Job Description :
Assume a vital position as a key member of a high-performing team that delivers infrastructure and performance excellence. Your role will be instrumental in shaping the future at one of the world's largest and most influential companies.
As a Lead Infrastructure Engineer at JPMorganChase within the Infrastructure Platform, youapply deep knowledge of software, applications, and technical processes within the infrastructure engineering discipline. Continue to evolve your technical and cross-functional knowledge outside of your aligned domain of expertise.
Job responsibilities
- Lead production operations for critical services: act as incident commander for Priority 1/2 events, drive rapid restoration, clear communications, and post-incident reviews with owned, time-bound remediations.
- Own stability and resiliency improvements: implement and standardize patterns (timeouts/retries, circuit breakers, bulkheads, back-pressure, graceful degradation) and run failover/chaos exercises to validate recovery.
- Drive cross-platform architecture and modernization: partner with application, platform, and security teams to design and implement changes that reduce operational risk and improve reliability and performance.
- Deliver hands-on design, development, and troubleshooting for complex infrastructure issues create durable fixes and automation that prevent recurrence and reduce manual toil.
- Manage workstreams end-to-end across one or more infrastructure domains (e.g., Kubernetes, Linux, networking, databases, cloud), ensuring clear scope, milestones, and measurable outcomes.
- Apply strong systems thinking: assess upstream/downstream dependencies and data flows identify technical implications and advise on mitigation, rollout sequencing, and safe change strategies.
- Operate effectively in a 24/7 model: support on-call rotations, improve runbooks and diagnostics, and continually raise the bar on detection, alert quality, and response time.
Required qualifications, capabilities, and skills
- Bachelor's Degree in Computer Science, Cybersecurity, Data Science, or related disciplines
- 5+ years of relevant infrastructure engineering experience, with increasing scope/ownership.
- Deep expertise in one or more core areas: compute and OS (Linux), networking, databases/storage, container orchestration, CI/CD and deployment practices, integration/automation, scaling, resiliency, and performance engineering.

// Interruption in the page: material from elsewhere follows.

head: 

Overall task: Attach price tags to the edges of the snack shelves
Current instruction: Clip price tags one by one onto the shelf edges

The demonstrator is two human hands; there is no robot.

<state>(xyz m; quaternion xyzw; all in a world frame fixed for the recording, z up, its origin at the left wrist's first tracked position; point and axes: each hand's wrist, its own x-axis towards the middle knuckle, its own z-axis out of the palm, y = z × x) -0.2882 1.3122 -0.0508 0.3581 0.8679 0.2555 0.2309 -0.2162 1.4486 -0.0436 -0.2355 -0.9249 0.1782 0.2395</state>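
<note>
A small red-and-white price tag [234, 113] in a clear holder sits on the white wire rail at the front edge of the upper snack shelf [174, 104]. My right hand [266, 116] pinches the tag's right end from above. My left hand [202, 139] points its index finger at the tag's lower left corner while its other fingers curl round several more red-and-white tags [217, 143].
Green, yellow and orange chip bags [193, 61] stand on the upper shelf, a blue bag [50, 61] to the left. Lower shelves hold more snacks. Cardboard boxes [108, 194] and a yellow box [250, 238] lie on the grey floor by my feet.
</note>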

- Strong observability and monitoring proficiency, including metrics, logs, distributed tracing, alerting, and SLO/SLA design.
- Demonstrated troubleshooting across heterogeneous platforms and services, with hands-on administration in Linux, middleware, and databases.
- Practical experience operating modern infrastructure stacks: Linux, Kubernetes, AWS, Terraform and observability tooling such as Splunk, Grafana, Datadog, AWS X-Ray.
- Database exposure with one or more of: Cassandra, Oracle, CockroachDB ability to assess performance, capacity, and resilience trade-offs.
- Proficiency in scripting and software engineering for infrastructure (e.g., Bash, Python) ability to build automation, tooling, and integrations.
- Deep knowledge of cloud infrastructure and services across public and private clouds, including migration patterns and hybrid connectivity.
- Experience identifying and resolving production issues on public cloud platforms ability to lead service improvement plans and problem management.
- Proven experience with LLM orchestration frameworks or custom agent runtimes strong API design, reliability engineering, and end-to-end observability (tracing/metrics/logging). Delivered at least one agentic system to production with quantified impact (e.g., automation rate, latency, cost).
Preferred qualifications, capabilities, and skills
- Incident leadership: serves as incident commander for Sev1/Sev2 events, drives clear comms and rapid restoration, and ensures post-incident reviews with owned, time-bound remediations.
- SRE practices at scale: defines/enforces SLOs/SLIs and error budgets improves on-call quality with actionable runbooks, sustainable alerting, and clear escalation paths.
- Observability and automation: advances metrics/logs/traces and synthetic probes builds self-heal automation for diagnostics and common remediations.